サックス奏者マイケル J トーマスは、「City Beat」(2010)でデビュー。スマッシュ・ヒットしたシングル「I Think About Amy」(2011)以降は録音作品は出ていなかったので、この新作は久しぶり。新作は、彼自身のボーカルを披露する M1「My Love」で始まる。AOR的と言っていいメロディーはどこか懐かしいし、彼の中性的な歌声は、かのマイケル・ジャクソンを彷彿として、とても新鮮。11曲のアルバム中、ボーカル曲は4曲入っていて、彼のボーカル曲がこのアルバムのハイライト。残りのボーカル曲3曲、M5「Girls Got Moves」はファンキーなノリがかっこいいし、M8「Say Goodbye」は包容力が伝わるバラードで、M10「Driven」はワイルドなポップ・チューン、といずれもマイケル・ジャクソンを繊細にした歌声が印象的でキャッチーな佳曲揃い。
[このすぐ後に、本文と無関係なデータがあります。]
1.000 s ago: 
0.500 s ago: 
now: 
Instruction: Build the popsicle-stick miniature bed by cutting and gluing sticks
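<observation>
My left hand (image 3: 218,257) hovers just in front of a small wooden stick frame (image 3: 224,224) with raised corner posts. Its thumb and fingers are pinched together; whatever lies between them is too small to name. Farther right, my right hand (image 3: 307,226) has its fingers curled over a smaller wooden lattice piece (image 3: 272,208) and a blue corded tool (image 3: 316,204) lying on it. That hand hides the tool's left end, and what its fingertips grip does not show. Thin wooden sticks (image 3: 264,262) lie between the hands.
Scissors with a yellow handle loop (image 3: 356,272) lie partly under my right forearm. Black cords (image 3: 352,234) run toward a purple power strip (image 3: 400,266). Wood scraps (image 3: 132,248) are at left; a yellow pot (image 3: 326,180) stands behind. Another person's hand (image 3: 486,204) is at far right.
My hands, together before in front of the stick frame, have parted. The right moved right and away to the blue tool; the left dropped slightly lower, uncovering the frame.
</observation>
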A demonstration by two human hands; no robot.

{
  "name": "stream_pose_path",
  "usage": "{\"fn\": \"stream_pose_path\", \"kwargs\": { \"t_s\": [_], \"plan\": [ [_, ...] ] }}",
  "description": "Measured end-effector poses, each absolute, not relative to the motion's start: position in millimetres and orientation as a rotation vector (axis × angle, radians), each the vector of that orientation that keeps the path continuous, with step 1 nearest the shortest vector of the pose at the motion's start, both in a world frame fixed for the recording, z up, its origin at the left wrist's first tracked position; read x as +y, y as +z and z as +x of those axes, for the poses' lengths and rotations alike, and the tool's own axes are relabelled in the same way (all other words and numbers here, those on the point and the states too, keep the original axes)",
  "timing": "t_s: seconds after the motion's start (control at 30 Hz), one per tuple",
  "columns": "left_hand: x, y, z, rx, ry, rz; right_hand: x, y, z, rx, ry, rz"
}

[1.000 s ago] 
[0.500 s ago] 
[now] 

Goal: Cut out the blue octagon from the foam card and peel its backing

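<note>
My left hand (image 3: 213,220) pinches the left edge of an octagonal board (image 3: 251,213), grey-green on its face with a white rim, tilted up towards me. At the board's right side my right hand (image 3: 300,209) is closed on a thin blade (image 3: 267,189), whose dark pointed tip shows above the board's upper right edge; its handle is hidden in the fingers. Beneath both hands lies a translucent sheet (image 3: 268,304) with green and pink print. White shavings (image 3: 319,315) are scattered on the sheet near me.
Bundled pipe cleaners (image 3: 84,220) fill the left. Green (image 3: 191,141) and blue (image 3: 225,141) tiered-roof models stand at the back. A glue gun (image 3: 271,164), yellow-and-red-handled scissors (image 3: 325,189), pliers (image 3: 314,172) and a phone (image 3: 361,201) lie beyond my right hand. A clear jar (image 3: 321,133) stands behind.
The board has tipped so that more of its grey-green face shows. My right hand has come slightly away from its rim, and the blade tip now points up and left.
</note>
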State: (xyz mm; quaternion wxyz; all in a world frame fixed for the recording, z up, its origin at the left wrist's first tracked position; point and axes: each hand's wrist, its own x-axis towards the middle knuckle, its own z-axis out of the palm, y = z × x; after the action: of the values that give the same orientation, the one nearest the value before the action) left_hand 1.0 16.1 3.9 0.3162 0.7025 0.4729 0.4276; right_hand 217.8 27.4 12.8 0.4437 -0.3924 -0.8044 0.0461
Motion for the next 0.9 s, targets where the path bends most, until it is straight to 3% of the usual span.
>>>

でも、やはりサックス奏者としてのトーマスの魅力が伝わるインスト曲にも注目。M2「Baby Coffee」はブラス・セクションをバックに、ポップなメロディーを奏でるシルキーな音色のサックスに魅了される曲。M4「You Know You Got This」は、AOR的なメロディーが懐かく、でも都会的なビートがアガる曲。M9「Never Gonna Leave You」は、セクシーな音色のサックスが主役のスロウ・テンポのジャージーなトラック。どちらも魅力的な、自身のボーカルとサックスを駆使した、上質なポップ・アルバムと言ってもいい、ユニークでベスト級の秀作。